The subject of this ponderous censure received Mark in the same room where two and a half years ago the late Bishop had decided that the Third Altar in St. Agnes' Church was an intolerable excrescence. Nowadays the room was less imposing, not more imposing indeed than the room of a scholarly priest who had been able to collect a few books and buy such pieces of ancient furniture as consorted with his severe taste. Dr. Oliphant himself, a tall spare man, seeming the taller and more spare in his worn purple cassock, with clean-shaven hawk's face and black bushy eyebrows most conspicuous on account of his grey hair, stood before the empty summer grate, his long lean neck out-thrust, his arms crossed behind his back, like a gigantic and emaciated shadow of Napoleon. Mark felt no embarrassment in genuflecting to salute him; the action was spontaneous and was not dictated by any ritualistic indulgence. Dr. Oliphant, as he might have guessed from the anger with which his appointment had been received, was in outward semblance all that a prelate should be.
"Why do you want to be a priest?" the Bishop asked him abruptly.
"To administer the Sacraments," Mark replied without hesitation.
The Bishop's head and neck wagged up and down in grave approbation.
"Mr. Rowley, as no doubt he has told you, wrote to me about you. And so you've been with the Order of St. George lately? Is it any good?"
Mark was at a loss what to reply to this. His impulse was to say firmly and frankly that it was no good; but after not far short of two years at Malford it would be ungrateful and disloyal to criticize the Order, particularly to the Bishop of the diocese.

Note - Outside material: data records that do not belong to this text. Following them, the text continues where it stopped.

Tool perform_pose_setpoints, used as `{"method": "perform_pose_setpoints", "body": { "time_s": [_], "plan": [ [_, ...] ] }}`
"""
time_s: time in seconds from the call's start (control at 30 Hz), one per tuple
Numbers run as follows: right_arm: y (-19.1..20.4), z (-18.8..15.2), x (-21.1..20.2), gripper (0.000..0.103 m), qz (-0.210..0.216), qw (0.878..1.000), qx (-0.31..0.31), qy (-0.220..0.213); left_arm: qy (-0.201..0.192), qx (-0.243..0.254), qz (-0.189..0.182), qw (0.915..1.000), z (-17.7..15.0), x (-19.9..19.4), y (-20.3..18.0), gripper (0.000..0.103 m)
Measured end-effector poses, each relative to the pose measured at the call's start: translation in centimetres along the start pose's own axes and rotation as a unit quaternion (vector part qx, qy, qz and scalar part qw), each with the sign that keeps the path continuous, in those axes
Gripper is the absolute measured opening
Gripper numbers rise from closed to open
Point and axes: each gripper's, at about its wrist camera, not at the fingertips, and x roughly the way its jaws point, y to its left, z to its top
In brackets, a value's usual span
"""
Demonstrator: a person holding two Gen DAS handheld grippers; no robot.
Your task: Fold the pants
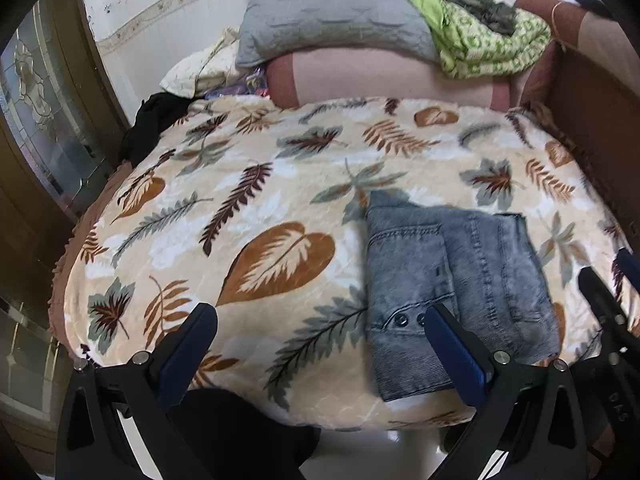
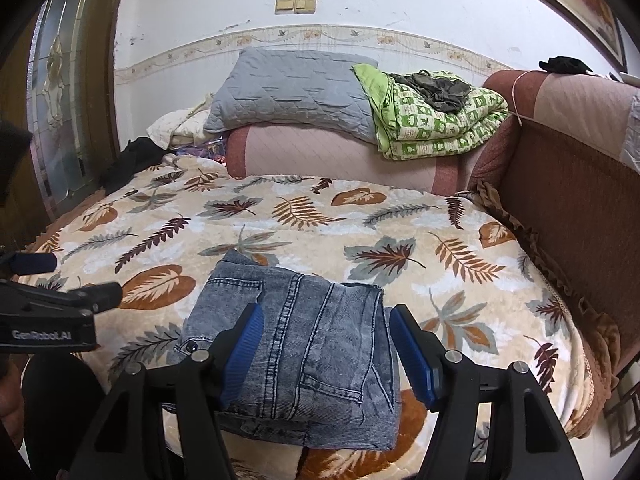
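Both grippers hang above the near edge of the bed with nothing between their blue pads. On the right gripper (image 2: 326,344) the jaws stand apart over the folded jeans (image 2: 304,344), and they do not press on the cloth. On the left gripper (image 1: 320,344) the jaws are spread wide, one finger over the leaf-pattern blanket (image 1: 248,208) and the other over the button corner of the jeans; it also grasps nothing.

The jeans lie as a compact folded packet on the blanket, close to the front edge of the bed, well apart from the grey pillow (image 2: 292,88) and the green quilt (image 2: 436,116) at the back. I judge the folding is nearly finished.

The risks I see come from the place of the packet and from the soft ground under it. The near end of the packet seems to reach the rounded edge of the bed, so a push toward the person can make it slide off. The blanket is thick and plush; a finger that comes down low may catch it together with the denim and pull the fold open. The top layer is loose at the right edge, so a pinch of one layer only may lift it and undo the fold.
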Motion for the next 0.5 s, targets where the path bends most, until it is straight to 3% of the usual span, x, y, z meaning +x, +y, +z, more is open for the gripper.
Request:
{"method": "perform_pose_setpoints", "body": {
  "time_s": [0.27,0.37,0.5],
  "plan": [
    [0.0,0.0,0.0,0.069,0.0,1.0,0.001,-0.002,-0.039,-0.013,0.01,0.9991,0.1,-1.4,0.6,0.103],
    [-0.1,0.2,-0.2,0.069,0.0,1.0,0.004,-0.007,-0.091,-0.038,0.017,0.995,0.2,-3.4,1.4,0.103],
    [-0.2,0.6,-0.7,0.069,0.0,1.0,0.008,-0.017,-0.183,-0.074,0.017,0.9802,-0.1,-7.3,2.8,0.103]
  ]
}}
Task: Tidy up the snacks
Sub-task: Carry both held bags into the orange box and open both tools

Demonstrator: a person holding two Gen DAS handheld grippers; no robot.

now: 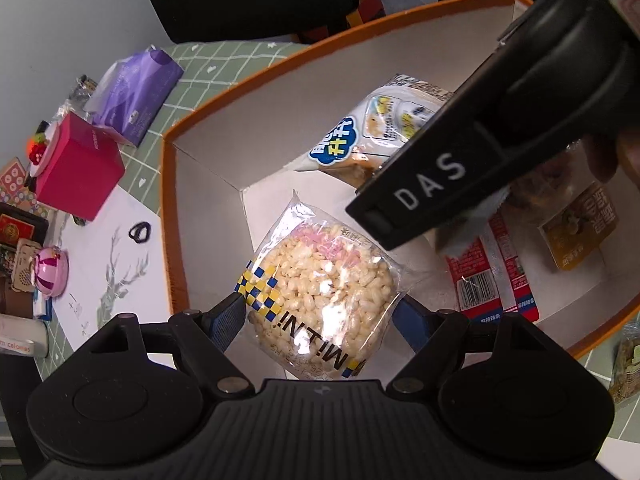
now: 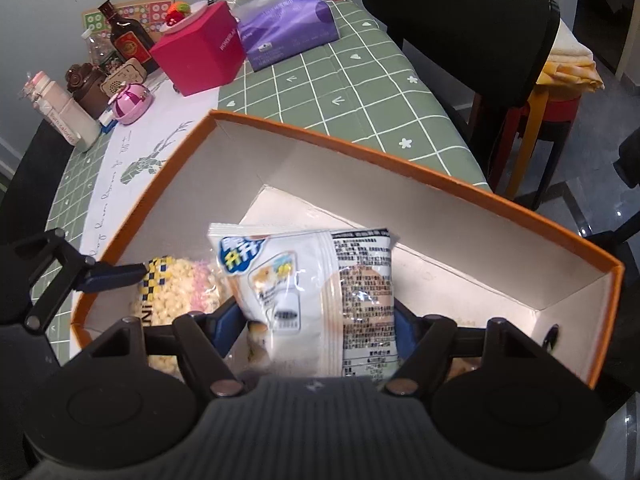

"I don't think it is much good yet," Mark said. He felt that he simply could not praise the Order without qualification. "But I expect that when they've learnt how to combine the contemplative with the active side of their religious life they will be splendid. At least, I hope they will."
"What's wrong at present?"
"I don't know that anything's exactly wrong."
Mark paused; but the Bishop was evidently waiting for him to continue, and feeling that this was perhaps the best way to present his own point of view about the life he had chosen for himself he plunged into an account of life at Malford.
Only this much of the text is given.